**Exercise instructions:** The answer is the data below, repeated exactly, with no pictures included.
----------------------------------------
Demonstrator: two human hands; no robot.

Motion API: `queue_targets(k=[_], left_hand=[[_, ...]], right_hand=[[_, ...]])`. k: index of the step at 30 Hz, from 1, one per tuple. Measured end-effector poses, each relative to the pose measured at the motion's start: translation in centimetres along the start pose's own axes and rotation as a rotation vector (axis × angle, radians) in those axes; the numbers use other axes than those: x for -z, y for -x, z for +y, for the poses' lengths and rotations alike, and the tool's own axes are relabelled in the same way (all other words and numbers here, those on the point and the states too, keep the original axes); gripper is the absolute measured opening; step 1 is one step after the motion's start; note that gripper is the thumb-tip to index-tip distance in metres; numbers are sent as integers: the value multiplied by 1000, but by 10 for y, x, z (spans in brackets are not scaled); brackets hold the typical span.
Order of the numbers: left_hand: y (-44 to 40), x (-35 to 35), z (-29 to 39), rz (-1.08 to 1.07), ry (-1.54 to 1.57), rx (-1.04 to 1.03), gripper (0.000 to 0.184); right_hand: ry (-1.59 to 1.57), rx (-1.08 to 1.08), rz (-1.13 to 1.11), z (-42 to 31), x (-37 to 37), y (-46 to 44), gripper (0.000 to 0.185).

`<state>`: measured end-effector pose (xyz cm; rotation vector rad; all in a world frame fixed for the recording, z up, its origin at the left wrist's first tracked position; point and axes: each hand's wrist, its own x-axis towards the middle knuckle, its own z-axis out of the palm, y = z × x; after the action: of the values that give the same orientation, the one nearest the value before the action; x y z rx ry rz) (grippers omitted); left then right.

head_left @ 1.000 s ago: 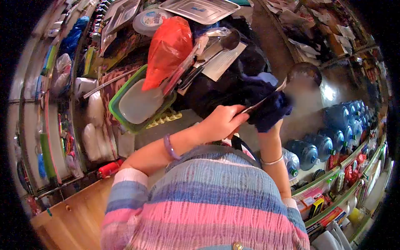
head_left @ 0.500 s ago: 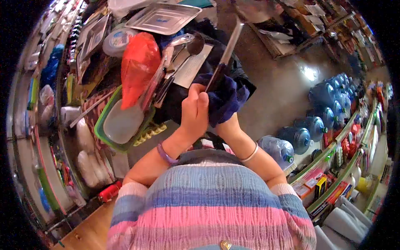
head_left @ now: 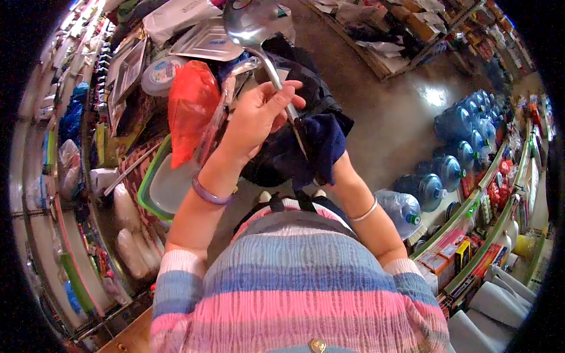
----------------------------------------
**Task response:**
Demonstrator: two human hands; no robot.

Motion API: `queue_targets(k=[_], left_hand=[[_, ...]], right_hand=[[_, ...]])`. k: index of the step at 30 Hz, from 1, one per tuple. Measured end-effector poses, each relative to the pose measured at the motion's start: translation in centimetres along the start pose's own axes and rotation as a rotation vector (axis × angle, radians) in those axes; the numbers use other axes than those: x for -z, y for -x, z for +y, for the poses' lengths and rotations alike, and the tool's own axes are relabelled in the same way (all other words and numbers here, those on the point and the states too, keep the original axes); gripper is the absolute measured opening; step 1 is one step after the motion's start; note that gripper is the thumb-tip to index-tip distance in metres; numbers are sent as integers: the value multiplied by 1000, but by 10 for y, x, z (spans in brackets are not scaled); brackets hold the typical span.
Order of the numbers: left_hand: y (-44 to 40), x (-35 to 35), z (-29 to 39), rz (-1.08 to 1.07), ry (-1.54 to 1.57), rx (-1.04 to 1.03), gripper (0.000 to 0.184); right_hand: ry (-1.59 to 1.57), rx (-1.08 to 1.08), rz (-1.13 to 1.11), z (-42 to 31), x (-37 to 37), y (-46 to 44), gripper (0.000 to 0.185).

`<state>`: measured end-effector pose (xyz cm; rotation vector rad; all in a world frame fixed for the recording, z up, its origin at the left wrist's first tracked position; point and axes: each hand's wrist, its own x-axis towards the middle knuckle, its own z-axis out of the palm, y = z × x; after the action: of the values that give the same orientation, the one nearest the value before the action; x y z rx ry rz) (grippers omitted); left then right.

head_left @ 1.000 s ago: 
head_left @ 0.500 s ago: 
head_left @ now: 

There is nothing more to add to this answer.